Google has developed a vast array of services that we choose because they are useful, frequently the best in their class, and in some cases unique products of science fiction level technology. Google gets data about you from all of them.

Google services

Google’s search index deserves a lot of credit for creating the Internet that we use today. It was revolutionary in its day. It was simple, it was effective, and we almost immediately began using it to the exclusion of all competitors. The more we used it, the more Google learned about us and what we wanted from search results, a feedback loop that continues to this day.

Then Google began extending its reach with more products and services that are so well designed that we choose them quite voluntarily – the Chrome browser, Gmail, YouTube. Each one allows Google to learn huge amounts of personal information about us, which it analyzes and uses for better advertising, as well as mining the data to improve the other Google services we use.

Google Maps is a good example of a service that reflects the sheer joy of technology. Its accuracy, the amount of information packed into it, the real time feedback, Google’s commitment to extending it globally: Google Maps is extraordinary. There are certainly ads built into Google Maps in many places, but it is also an example of a service that draws us into the Google ecosystem – and delivers data to Google – by empowering us in a way that was never possible before. It is transformative.

Google Photos is the current flagship for Google’s artificial intelligence research. It is literally a brand new way to gain access to memories that might otherwise be lost or buried.

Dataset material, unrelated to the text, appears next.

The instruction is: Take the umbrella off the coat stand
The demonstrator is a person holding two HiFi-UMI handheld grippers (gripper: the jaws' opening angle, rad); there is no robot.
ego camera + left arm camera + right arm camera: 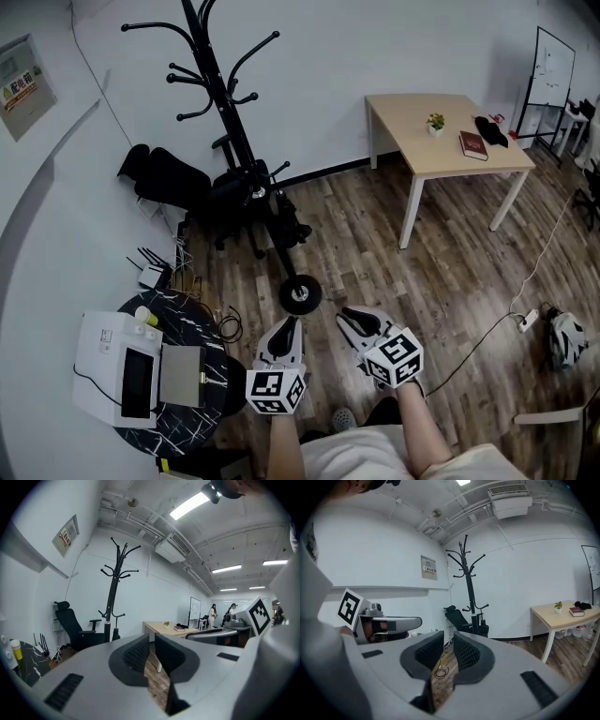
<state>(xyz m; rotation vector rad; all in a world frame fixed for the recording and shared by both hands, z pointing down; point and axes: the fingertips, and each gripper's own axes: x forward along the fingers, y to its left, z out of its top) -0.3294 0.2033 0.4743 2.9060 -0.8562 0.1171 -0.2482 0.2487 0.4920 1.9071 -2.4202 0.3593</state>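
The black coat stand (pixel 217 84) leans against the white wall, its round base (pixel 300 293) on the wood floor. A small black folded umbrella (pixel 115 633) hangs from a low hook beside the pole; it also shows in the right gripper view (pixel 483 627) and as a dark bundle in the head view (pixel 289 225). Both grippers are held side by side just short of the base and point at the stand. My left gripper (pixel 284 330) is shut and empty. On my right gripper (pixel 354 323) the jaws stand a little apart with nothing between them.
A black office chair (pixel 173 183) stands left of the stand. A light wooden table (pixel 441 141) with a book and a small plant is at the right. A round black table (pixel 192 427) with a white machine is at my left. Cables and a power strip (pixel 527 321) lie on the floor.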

It frees us up to spend more time finding creative ways to share our memories and build on connections with others. Notice carefully that Google Photos does not have any advertisements in it. Google is using it to get an extraordinarily rich amount of data from us, in exchange for joyful technology.

These services also demonstrate one of the most important aspects of Google’s ecosystem: the connections between Google’s services make them richer. Those connections might be supplied by Google – a reminder on your Home Assistant that the flight on your calendar is delayed two hours. Or it might be the multitude of controls that make it easier for you to connect one Google service to another – sharing a Google photo with someone in your Google contact list with a click, sending a Google Map destination to your Android phone, or any one of a thousand other examples. I expect more Google services to benefit from Google’s increasing ability to draw inferences based on the data it has about us, powered by artificial intelligence and machine learning that no other company can match.

Of course, Google also uses some of the same methods to lock you into its ecosystem as the other companies – proprietary Google Pixel Buds that work best with Google Pixel phones, Google Home smart speakers that, like Amazon Echo, work best if you continue to add more devices in the same system, and the like.

That only touches on the vast number of Google services and products. There are many more examples of services that draw us in by their simplicity and effectiveness, in exchange for letting Google have a window on yet another part of our lives. You are probably already in Google’s ecosystem and you will likely be drawn further in during the next few years – not by tricks or gimmicks but by the improvements to your life that come from well-designed technology built on a comprehensive knowledge of you, specifically you and no one else.

There is literally no other company I trust with the kind of data that Google has about me and my family. We get big rewards from that relationship. Chances are that you’re in the same position.

And it’s probably obvious that there is one precondition for all this goodness. Google must continue to be good. If Google turns evil, we are hosed. Google could destroy us. All we can do is hope that Google’s company culture stands strong. As long as it does . . . well, resistance is futile.